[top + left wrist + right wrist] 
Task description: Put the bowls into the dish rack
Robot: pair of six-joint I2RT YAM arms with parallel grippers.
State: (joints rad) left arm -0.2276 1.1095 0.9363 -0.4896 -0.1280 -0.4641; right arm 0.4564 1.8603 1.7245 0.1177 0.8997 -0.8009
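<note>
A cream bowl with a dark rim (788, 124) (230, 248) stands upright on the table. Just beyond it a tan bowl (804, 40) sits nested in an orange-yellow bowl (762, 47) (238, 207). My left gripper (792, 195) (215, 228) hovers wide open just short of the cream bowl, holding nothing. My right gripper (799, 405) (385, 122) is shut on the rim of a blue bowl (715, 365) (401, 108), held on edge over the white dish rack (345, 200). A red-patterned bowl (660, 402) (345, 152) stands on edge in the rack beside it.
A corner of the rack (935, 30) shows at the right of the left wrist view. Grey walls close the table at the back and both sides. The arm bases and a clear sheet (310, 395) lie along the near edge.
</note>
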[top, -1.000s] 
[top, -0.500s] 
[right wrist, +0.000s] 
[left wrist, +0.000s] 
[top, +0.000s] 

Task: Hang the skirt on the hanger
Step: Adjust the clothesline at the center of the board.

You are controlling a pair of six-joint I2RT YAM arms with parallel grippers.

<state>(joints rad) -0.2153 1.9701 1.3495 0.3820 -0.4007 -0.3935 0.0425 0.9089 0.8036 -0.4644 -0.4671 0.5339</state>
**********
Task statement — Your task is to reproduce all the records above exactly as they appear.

Answer section —
[top + left wrist + right wrist] 
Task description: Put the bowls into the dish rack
Robot: pair of six-joint I2RT YAM arms with parallel grippers.
State: (joints rad) left arm -0.2276 1.1095 0.9363 -0.4896 -0.1280 -0.4641; right arm 0.4564 1.8603 1.7245 0.1177 0.8997 -0.8009
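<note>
A cream bowl with a dark rim (788, 124) (230, 248) stands upright on the table. Just beyond it a tan bowl (804, 40) sits nested in an orange-yellow bowl (762, 47) (238, 207). My left gripper (792, 195) (215, 228) hovers wide open just short of the cream bowl, holding nothing. My right gripper (799, 405) (385, 122) is shut on the rim of a blue bowl (715, 365) (401, 108), held on edge over the white dish rack (345, 200). A red-patterned bowl (660, 402) (345, 152) stands on edge in the rack beside it.
A corner of the rack (935, 30) shows at the right of the left wrist view. Grey walls close the table at the back and both sides. The arm bases and a clear sheet (310, 395) lie along the near edge.
</note>
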[top, -1.000s] 
[top, -0.500s] 
[right wrist, +0.000s] 
[left wrist, +0.000s] 
[top, +0.000s] 

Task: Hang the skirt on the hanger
Step: Adjust the clothesline at the center of the board.

You are controlling a pair of six-joint I2RT YAM arms with parallel grippers.

<state>(joints rad) -0.2153 1.9701 1.3495 0.3820 -0.4007 -0.3935 0.0425 0.9089 0.8036 -0.4644 -0.4671 0.5339</state>

There is no more to the output, and the exercise is done.